Common problems with SQL - Too clever constructs
It is said that "A road to hell is paved with good intentions," and it's true even for SQL queries. A lot of problems is caused by developers who strive to optimize the database, frequently without necessary knowledge of the internals.
Endeavour to unload the database using LIMIT / OFFSET
Consider two systems that need exchange data periodically, and it may not be realized using a shared database - say for example two web applications on separate servers. One of the options is creating a script (e.g. using PHP) that - after verifying login and password - writes all the required data to the output in a CSV format. Let's say there is nontrivial amount of data (tens of thousands of rows, each of them occupying severals kilobytes), so that reading the data means reading tens of MB of data.

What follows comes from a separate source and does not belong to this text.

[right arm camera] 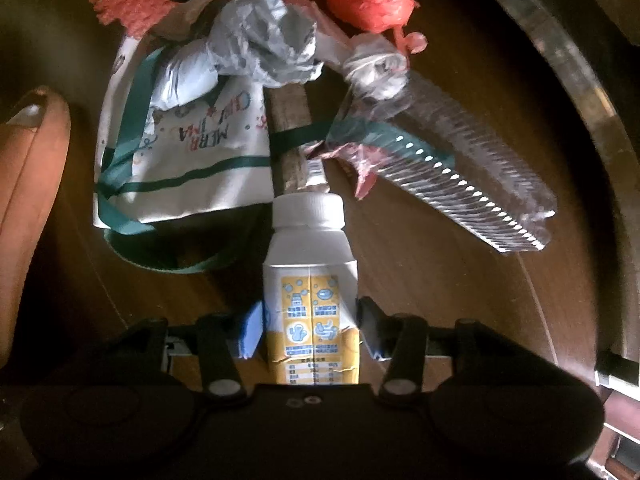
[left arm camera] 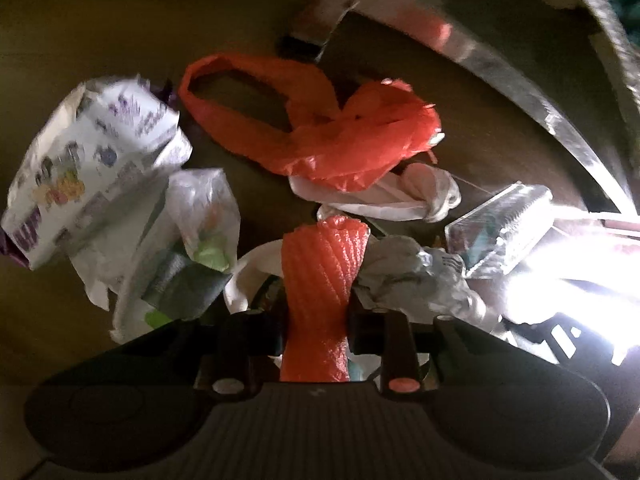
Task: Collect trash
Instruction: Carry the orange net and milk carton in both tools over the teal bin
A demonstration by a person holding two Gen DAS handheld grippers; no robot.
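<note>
foam sleeve [left arm camera: 320, 280] left view; carton [right arm camera: 310, 300] right

Dark brown wooden worktop [right arm camera: 440, 280], glossy, with faint curved grain, filling both views. Along the far right, a pale shiny curved band [left arm camera: 500, 76] following the rounded edge. At the left edge of the right wrist view, an orange-brown padded surface [right arm camera: 32, 200], rounded. Near right in the left wrist view, blown-out white glare [left arm camera: 580, 280], nothing legible inside.
</note>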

In one unnamed e-shop exactly this solution was implemented - there was one central table of products, with about the following structure (in reality there was much more columns, but it's not relevant to the demonstration):
CREATE TABLE Products (
id SERIAL PRIMARY KEY,
name VARCHAR(100),
description TEXT,
export BOOLEAN NOT NULL DEFAULT 't',
in_stock INTEGER NOT NULL DEFAULT 0,
price NUMERIC(10,2)
);
a several "associated" websites periodically - even several times a day - loaded the actual list of products. The table contained about 40.000 records and about 20.000 of them was exported. Exporting script was implemented like this:
-- counting the products to export (export AND (in_stock > 0))
$count = number_of_products_to_export();
-- compute number of blocks (each containing 100 items)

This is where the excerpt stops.